EXERCISE DESCRIPTION:
Write out the records below from the first line through the line containing "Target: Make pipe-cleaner", leaving out any pictures.

SOURCE INFORMATION:
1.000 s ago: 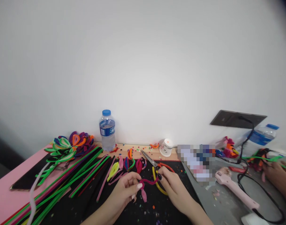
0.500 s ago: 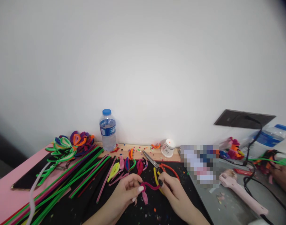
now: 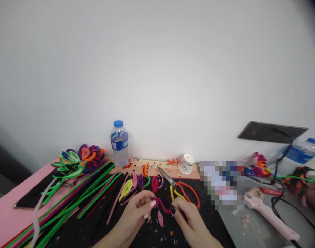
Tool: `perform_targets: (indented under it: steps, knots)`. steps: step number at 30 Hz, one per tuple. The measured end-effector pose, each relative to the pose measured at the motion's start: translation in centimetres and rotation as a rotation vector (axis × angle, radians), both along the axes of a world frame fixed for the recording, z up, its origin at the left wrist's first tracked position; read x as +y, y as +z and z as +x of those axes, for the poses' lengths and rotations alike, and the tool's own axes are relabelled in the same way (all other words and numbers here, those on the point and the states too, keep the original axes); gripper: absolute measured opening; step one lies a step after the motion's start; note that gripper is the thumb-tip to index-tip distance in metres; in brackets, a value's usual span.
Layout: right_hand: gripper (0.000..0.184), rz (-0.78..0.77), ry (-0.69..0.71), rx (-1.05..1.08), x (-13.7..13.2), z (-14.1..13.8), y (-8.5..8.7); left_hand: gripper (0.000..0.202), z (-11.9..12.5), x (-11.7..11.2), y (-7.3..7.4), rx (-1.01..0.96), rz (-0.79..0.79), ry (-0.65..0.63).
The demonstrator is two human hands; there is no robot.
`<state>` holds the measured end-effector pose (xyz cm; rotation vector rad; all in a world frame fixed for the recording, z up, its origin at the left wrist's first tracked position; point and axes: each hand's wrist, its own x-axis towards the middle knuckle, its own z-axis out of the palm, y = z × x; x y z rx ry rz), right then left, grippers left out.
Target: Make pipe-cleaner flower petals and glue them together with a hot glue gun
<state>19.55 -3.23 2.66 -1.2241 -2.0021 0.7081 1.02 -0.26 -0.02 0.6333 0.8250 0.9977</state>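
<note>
A magenta pipe cleaner (image 3: 163, 205) hangs in a shallow curve between my two hands. My left hand (image 3: 139, 214) pinches its curled end between thumb and forefinger. At the other end, my right hand (image 3: 186, 217) grips it between thumb and finger. Just below the strand lies a small pink pipe-cleaner petal (image 3: 160, 218) on the black mat. Beyond my right hand rest scissors (image 3: 176, 186) with red handles, blades apart, and a bent yellow pipe cleaner (image 3: 172, 193). Folded pieces, among them a yellow bundle (image 3: 126, 190) and a magenta bundle (image 3: 155, 184), lie past my left hand.
Long pipe cleaners (image 3: 77, 203) and a green-orange pipe-cleaner flower (image 3: 72, 163) lie left. A water bottle (image 3: 119, 144) and an upturned paper cup (image 3: 185, 164) stand by the wall. A pink glue gun (image 3: 271, 215) with a black cord lies right, near another person's hand (image 3: 314, 194).
My right hand has moved slightly left and down, so the magenta strand now sags more. My left hand keeps its pinch, its fingers shifted a little.
</note>
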Motion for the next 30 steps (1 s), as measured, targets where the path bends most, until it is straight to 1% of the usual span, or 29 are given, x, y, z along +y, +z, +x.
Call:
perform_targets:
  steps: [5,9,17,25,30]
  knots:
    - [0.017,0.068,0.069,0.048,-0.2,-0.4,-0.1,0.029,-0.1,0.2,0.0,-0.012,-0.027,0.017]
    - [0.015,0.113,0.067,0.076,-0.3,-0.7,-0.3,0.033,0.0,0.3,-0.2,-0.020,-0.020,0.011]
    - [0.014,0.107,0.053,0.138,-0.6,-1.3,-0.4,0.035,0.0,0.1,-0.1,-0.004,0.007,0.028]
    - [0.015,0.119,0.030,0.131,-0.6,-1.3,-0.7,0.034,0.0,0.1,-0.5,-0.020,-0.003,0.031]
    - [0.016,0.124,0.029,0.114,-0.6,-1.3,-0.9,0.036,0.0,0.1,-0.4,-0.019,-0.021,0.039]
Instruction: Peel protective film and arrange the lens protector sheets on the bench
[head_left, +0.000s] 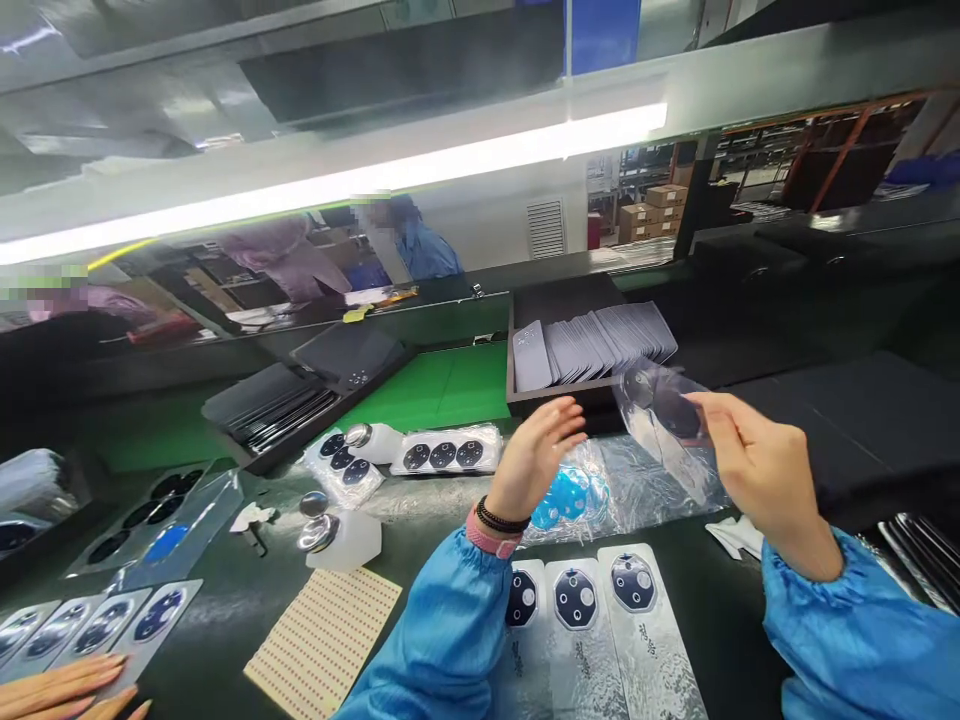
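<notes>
My right hand point(761, 460) pinches the edge of a clear plastic film sheet point(660, 400) with dark round shapes showing on or through it. The sheet is raised and tilted above the bench. My left hand point(536, 450) is lifted with its fingers stretched out, and nothing shows in it. Beneath it, bright blue round pieces point(570, 495) lie on clear plastic wrap point(637, 490). Closer to me are several silvery panels point(652, 640), each with a dark octagonal patch pierced by holes.
A box of grey plates point(600, 345) stands behind my hands, and a tray of dark plates point(289, 410) is at left. Pump bottles point(352, 540) and a dotted sticker sheet point(322, 640) lie left of my sleeve. A co-worker's hand point(67, 690) rests on panels at lower left.
</notes>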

RESULT:
1.000 s ago: 
0.500 s ago: 
now: 
Tool: `perform_targets: (indented under it: steps, knots)`. steps: step number at 30 Hz, one per tuple. The measured end-effector pose, each relative to the pose measured at the motion's start: translation in centimetres and rotation as a rotation vector (axis × angle, radians), both along the axes of a world frame fixed for the recording, z up, its origin at the left wrist's first tracked position; read x as +y, y as +z and z as +x of those axes, for the poses' lengths and rotations alike, and the tool's own axes are relabelled in the same way (all other words and numbers here, those on the point and the states too, keep the original axes); gripper: absolute measured opening; step one lies a step after the motion's start; note that gripper is the thumb-tip to index-tip distance in metres; in brackets, a value's usual span.
Layout: right_hand: gripper (0.000..0.184), rz (-0.78..0.77), ry (-0.69..0.71), rx (-1.05..1.08), x (-13.7..13.2), z (-14.1..13.8), y (-8.5..8.7); left_hand: gripper (0.000..0.202), z (-11.9..12.5), x (-11.7..11.2), y (-7.3..7.4), rx (-1.01..0.96), rz (-0.79..0.79), ry (-0.65..0.63).
The demonstrator is two human hands; there is no robot.
`<state>` holds the measured end-effector pose (xyz cm; rotation vector rad; all in a world frame fixed for the recording, z up, its origin at the left wrist's first tracked position; point and axes: each hand's wrist, its own x-axis towards the middle knuckle, its own z-axis out of the palm, y = z × x; x y z rx ry rz), right then left, grippers left out.
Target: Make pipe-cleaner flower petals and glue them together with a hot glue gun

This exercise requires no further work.